Website Analytics Benchmarks
When you’re diving into the sea of data that Google Analytics collects for your website, it’s easy to feel overwhelmed or not understand what all of the metrics are telling you. In this article, we’re going to take a look at some of the more commonly used metrics, such as bounce rate, time on site, pageviews, conversions, and what the generally accepted website analytics benchmarks are for each, based on information provided by Google and by various SEO experts in the field today.
What is Bounce Rate?
Google defines a “bounce” as a single-page session on your website. That is, when a visitor follows a link to your website and leaves the website without visiting other pages. Your website’s bounce rate is simply the number of all single-page sessions (bounces) divided by the total number of all sessions on your website.
When viewing bounce rates, it’s important to keep your website’s goal in mind. If your goal is to sell a product or to get visitors to explore your website, then a high bounce rate is a major warning sign. However, if your website is geared to provide all the necessary information on a single page, a high bounce rate is probably a good sign. It means they didn’t have to search your website or go to other pages to find what they needed; everything was in one place and your website is performing exactly as you want it to.
Bounce Rate Standards
Bounce rates don’t currently have an across the board standard, as each website has a different goal, and each goal has a different bounce rate. Also, contact us pages and blogs will typically have high bounce rates, as visitors are looking solely to interact with that page alone. Under the lens of a worldwide “average” bounce rate benchmark, anything over 50% is considered high and worth taking a look at, and anything between 20-50% is considered low. Anything under 20% is likely an error. Again, these are worldwide standards. If a website is over 50% bounce rate, it doesn’t mean the website is performing poorly. You simply need to then look at the purpose of the website and if the bounce rate reflects it well. If anything, bounce rate is best used to give you information on visitors and their experience on your site.
Bounce Rate Benchmarks (per Google Analytics)
- Landing pages with one call to action: 70-90%
- Content Websites: 40-60%
- Lead Generation: 30-50%
- Blogs: 70-98%
The following are some helpful graphs that provide a closer look at bounce rate benchmarks by device, industry, channel, and device type (all graphs are courtesy of CXL).
Time on Site Benchmarks
Anything under 20 seconds is a major red flag, as that’s barely enough time for a visitor to look at the page, much less read its content. 40-50 seconds is a great start, as it means you have their attention. In general, anything over 2 minutes is the accepted standard for websites.

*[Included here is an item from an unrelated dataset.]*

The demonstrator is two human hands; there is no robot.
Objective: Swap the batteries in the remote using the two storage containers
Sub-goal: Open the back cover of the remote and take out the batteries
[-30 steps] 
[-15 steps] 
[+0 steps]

Pageviews are much like bounce rates; there is no universal benchmark. Again, if your website is information based, a single pageview could mean your website is doing exactly what it’s supposed to do: provide everything in one place. For the sake of discussion, however, let’s look at the e-commerce industry standards:
- 1.58 sessions/user
- 5 avg. pages/session
- 3 mins avg. session duration
- 41.26% bounce rate
What does this tell us? For e-commerce, having a high number of pages/session is good, as you want people to browse their products. Having a sessions/user number that is higher than 1 is ideal, as it means visitors are returning to the site at least once. A 3 min average session duration is also good, as that’s a very good time for a user to spend on a website (remember, 40-50 seconds good and 2+ minutes is the benchmark). Lastly, a 41.26% bounce rate means over half of their visitors are going beyond their landing page and interacting with the site, which is exactly what you want to see.
Conversion Rate Benchmarks
The average conversion rate in Google Ads across all industries is 3.17% on the search network and 0.46% on the display network. Using the health & medical industry as an example, the 2018 averages were as follows:
- 3.27% CTR for search ads
- 0.59% CTR for the Google Display Network
- 3.36% avg. conversion rate for search ads
- 0.82% avg. conversion rate for the Google Display Network
Other Useful Information
- In 2016, 42% of companies had hired a content strategist executive.
- As of 2017, content marketing (i.e. blogs) gets 3x more leads than paid search advertising.
We hope this has been a helpful overview of some of Google Analytics’ most commonly used metrics and that you have gained a deeper understanding of what these metrics can tell you about not only the performance of your website, but also the visitor experience and engagement with your content.